How to concurrently achieve economic, environmental, and animal welfare performances in French suckler cattle farms
Résumé
CONTEXT: Society has a number of expectations around livestock farming that go beyond mere production and affordable food prices to now encompass high standards of animal welfare and environmental performance. OBJECTIVE: Here we investigate whether and how it is possible to concurrently achieve good economic, environmental, and animal welfare performances on suckler cattle farms.
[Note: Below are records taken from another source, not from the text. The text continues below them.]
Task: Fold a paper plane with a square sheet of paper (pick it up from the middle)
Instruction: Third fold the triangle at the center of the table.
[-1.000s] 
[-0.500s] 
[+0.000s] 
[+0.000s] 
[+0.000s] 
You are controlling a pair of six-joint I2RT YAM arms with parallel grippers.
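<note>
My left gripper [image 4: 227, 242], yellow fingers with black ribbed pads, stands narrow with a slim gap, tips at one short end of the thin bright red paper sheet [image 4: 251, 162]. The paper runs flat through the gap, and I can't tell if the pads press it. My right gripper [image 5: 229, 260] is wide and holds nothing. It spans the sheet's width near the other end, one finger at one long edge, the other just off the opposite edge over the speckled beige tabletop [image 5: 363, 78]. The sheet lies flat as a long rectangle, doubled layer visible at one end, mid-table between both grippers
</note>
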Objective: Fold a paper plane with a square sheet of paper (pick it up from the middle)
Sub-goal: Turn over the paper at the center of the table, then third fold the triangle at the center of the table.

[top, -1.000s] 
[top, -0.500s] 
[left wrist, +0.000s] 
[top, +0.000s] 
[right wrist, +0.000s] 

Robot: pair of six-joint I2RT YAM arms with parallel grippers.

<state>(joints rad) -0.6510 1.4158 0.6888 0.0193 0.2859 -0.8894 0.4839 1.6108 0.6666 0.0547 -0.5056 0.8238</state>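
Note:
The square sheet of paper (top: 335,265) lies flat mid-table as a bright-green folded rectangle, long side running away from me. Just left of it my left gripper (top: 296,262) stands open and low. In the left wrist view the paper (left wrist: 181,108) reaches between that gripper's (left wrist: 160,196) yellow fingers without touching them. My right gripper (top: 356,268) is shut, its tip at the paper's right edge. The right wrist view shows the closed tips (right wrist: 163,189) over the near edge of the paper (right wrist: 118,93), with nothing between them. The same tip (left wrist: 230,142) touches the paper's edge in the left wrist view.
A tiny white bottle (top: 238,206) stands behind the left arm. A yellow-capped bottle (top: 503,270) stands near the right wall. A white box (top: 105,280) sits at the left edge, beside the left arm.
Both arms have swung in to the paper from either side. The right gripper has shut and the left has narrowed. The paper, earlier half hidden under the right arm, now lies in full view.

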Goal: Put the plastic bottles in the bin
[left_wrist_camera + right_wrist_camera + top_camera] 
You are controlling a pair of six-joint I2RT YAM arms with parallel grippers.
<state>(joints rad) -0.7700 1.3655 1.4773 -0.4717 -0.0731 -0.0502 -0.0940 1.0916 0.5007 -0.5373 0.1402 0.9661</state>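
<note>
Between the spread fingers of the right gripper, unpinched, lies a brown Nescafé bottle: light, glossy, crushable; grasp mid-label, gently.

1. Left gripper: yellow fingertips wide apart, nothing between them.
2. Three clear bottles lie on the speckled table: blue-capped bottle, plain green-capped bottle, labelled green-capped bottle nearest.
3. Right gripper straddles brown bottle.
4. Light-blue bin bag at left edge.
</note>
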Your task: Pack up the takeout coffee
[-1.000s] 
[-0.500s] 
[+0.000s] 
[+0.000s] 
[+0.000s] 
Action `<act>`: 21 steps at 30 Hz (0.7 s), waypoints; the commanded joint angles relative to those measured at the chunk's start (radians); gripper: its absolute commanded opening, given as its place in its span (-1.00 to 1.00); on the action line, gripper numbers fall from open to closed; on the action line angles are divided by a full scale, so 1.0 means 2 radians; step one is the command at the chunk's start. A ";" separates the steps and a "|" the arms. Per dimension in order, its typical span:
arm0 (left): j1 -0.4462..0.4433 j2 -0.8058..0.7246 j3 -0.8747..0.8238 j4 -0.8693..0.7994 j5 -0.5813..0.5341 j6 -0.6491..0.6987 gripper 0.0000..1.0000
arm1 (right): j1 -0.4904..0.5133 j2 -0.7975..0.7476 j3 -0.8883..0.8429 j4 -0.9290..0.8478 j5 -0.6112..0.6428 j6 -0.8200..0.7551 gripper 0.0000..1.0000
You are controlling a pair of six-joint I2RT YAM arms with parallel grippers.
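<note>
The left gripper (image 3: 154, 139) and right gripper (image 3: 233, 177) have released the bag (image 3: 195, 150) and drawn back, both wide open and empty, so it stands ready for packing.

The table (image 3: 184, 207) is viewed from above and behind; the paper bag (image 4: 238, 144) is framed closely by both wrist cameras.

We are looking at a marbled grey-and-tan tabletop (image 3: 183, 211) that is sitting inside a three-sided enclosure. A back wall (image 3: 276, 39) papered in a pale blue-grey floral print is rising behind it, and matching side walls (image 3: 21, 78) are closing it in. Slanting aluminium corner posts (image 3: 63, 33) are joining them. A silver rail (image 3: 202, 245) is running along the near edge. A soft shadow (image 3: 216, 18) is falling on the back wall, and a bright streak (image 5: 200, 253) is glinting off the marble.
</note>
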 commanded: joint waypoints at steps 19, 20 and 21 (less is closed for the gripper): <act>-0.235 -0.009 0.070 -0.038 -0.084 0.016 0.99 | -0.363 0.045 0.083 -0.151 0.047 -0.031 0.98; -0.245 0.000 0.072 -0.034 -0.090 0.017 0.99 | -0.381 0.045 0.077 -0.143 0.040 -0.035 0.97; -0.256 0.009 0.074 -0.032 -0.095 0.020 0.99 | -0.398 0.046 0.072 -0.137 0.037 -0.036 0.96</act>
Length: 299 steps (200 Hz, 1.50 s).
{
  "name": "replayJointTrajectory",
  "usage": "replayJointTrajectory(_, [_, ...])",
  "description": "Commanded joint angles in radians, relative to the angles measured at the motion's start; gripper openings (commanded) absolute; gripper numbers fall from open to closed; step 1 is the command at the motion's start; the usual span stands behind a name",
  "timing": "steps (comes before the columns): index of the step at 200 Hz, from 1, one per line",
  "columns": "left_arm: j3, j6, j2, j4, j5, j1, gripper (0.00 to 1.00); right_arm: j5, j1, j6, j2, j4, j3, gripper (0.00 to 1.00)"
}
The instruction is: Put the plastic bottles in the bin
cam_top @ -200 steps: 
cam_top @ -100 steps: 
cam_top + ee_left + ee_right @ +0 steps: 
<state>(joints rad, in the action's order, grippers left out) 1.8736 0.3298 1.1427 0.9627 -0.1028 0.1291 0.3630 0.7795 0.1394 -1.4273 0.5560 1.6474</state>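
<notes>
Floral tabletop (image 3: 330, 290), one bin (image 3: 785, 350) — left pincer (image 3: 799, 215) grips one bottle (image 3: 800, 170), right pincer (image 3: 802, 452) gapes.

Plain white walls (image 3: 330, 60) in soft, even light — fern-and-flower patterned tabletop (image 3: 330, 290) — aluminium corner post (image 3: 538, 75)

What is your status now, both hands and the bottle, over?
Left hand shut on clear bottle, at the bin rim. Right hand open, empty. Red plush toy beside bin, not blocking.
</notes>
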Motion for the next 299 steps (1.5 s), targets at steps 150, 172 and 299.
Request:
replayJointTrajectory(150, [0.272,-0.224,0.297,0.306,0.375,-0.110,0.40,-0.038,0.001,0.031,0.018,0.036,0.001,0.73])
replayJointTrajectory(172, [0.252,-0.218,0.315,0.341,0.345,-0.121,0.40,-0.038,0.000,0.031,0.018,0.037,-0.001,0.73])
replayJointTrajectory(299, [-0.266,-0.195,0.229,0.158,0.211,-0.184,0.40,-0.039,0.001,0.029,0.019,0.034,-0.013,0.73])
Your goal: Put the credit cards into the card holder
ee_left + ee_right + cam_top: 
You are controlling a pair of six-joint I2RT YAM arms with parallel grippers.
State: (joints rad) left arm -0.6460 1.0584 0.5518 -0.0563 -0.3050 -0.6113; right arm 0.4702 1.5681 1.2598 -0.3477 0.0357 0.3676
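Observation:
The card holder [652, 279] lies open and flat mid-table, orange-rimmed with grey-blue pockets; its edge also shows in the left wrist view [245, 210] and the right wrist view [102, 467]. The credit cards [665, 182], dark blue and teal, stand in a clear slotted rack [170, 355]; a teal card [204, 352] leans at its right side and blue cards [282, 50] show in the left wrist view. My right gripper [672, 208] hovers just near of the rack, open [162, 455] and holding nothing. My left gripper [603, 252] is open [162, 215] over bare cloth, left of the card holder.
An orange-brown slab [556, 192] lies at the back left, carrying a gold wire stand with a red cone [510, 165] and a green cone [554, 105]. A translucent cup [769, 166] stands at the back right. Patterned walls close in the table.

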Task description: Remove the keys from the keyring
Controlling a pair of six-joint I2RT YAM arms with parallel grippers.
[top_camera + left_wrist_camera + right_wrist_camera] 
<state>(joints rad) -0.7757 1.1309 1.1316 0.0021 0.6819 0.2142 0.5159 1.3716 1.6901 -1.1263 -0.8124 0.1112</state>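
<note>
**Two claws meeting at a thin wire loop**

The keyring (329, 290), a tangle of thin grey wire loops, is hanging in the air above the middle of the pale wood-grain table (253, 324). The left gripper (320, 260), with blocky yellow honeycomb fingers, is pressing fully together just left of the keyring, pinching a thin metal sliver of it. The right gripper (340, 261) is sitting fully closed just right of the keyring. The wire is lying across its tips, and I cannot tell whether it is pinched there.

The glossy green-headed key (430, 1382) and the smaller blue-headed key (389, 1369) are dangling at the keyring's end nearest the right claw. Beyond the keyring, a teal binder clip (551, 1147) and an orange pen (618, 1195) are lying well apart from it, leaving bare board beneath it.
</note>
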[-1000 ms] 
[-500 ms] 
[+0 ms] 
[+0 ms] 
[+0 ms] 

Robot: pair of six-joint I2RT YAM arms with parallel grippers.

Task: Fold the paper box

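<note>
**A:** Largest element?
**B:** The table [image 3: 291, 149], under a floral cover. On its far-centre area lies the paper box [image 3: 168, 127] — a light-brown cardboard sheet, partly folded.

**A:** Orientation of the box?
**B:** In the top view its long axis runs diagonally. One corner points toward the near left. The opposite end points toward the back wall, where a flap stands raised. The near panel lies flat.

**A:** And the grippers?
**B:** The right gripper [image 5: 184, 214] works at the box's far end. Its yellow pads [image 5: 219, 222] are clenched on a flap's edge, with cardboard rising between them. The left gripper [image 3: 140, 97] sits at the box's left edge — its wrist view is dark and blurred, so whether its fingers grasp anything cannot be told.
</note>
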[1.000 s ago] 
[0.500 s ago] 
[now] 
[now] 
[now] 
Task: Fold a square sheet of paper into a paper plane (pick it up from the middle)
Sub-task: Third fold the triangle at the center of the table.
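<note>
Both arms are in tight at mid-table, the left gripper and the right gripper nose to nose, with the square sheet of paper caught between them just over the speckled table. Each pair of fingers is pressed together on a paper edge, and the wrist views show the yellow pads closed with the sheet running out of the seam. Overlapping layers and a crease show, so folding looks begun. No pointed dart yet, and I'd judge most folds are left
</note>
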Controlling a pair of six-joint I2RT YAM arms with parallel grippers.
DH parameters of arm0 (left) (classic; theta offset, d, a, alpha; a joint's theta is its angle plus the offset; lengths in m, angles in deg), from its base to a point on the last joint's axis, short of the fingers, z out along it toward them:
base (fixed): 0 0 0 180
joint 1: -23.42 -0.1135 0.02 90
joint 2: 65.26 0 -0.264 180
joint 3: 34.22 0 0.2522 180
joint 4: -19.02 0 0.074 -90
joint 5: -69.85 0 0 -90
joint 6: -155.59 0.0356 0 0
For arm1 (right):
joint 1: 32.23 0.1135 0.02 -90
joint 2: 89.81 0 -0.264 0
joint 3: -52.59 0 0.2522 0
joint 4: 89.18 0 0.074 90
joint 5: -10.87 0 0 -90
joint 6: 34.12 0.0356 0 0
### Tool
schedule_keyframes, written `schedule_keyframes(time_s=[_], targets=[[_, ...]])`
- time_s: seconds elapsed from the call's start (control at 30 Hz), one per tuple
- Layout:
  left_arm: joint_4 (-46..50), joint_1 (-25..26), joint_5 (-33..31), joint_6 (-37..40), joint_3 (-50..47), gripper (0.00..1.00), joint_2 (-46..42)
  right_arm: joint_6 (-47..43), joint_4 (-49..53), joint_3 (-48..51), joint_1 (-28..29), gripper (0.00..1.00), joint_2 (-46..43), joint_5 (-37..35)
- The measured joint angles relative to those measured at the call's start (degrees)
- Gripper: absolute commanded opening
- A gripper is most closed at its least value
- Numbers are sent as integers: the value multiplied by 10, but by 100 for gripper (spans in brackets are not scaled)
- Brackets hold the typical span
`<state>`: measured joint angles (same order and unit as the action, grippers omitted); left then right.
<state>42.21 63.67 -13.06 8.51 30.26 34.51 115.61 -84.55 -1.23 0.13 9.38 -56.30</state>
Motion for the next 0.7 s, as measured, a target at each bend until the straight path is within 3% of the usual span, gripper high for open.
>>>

METHODS: We extracted economic indicators, proxies for animal welfare and environmental performances, and data describing farming practices and conditions from a technical-economic database featuring data collected from >250 French suckler farms over the period 2016–2022. We analysed the relationships between animal welfare performance, environmental performance and economic performance using a structural equation modelling (SEM) approach. We then used logit models to identify farming practices and conditions that promote ‘multiperformance’. RESULTS AND CONCLUSIONS: Farms that combine practices where nutritional needs of suckler cattle are synchronised with the grass availability cycle are more likely to multiperform. The synchronisation is managed by exploiting certain key animal characteristics (depletion and restoral of body reserves), choosing the right calving season, and selling animals well adapted to grass-feeding. SIGNIFICANCE: Combining two analytical models—one establishing the relationships between several performance dimensions and one establishing the relationships between multiperformance and farming practices—allows to bridge the gap between theoretical concepts and concrete farming measures on the topical issue of achieving multiperformance in more than two dimensions, where the literature is still scarce.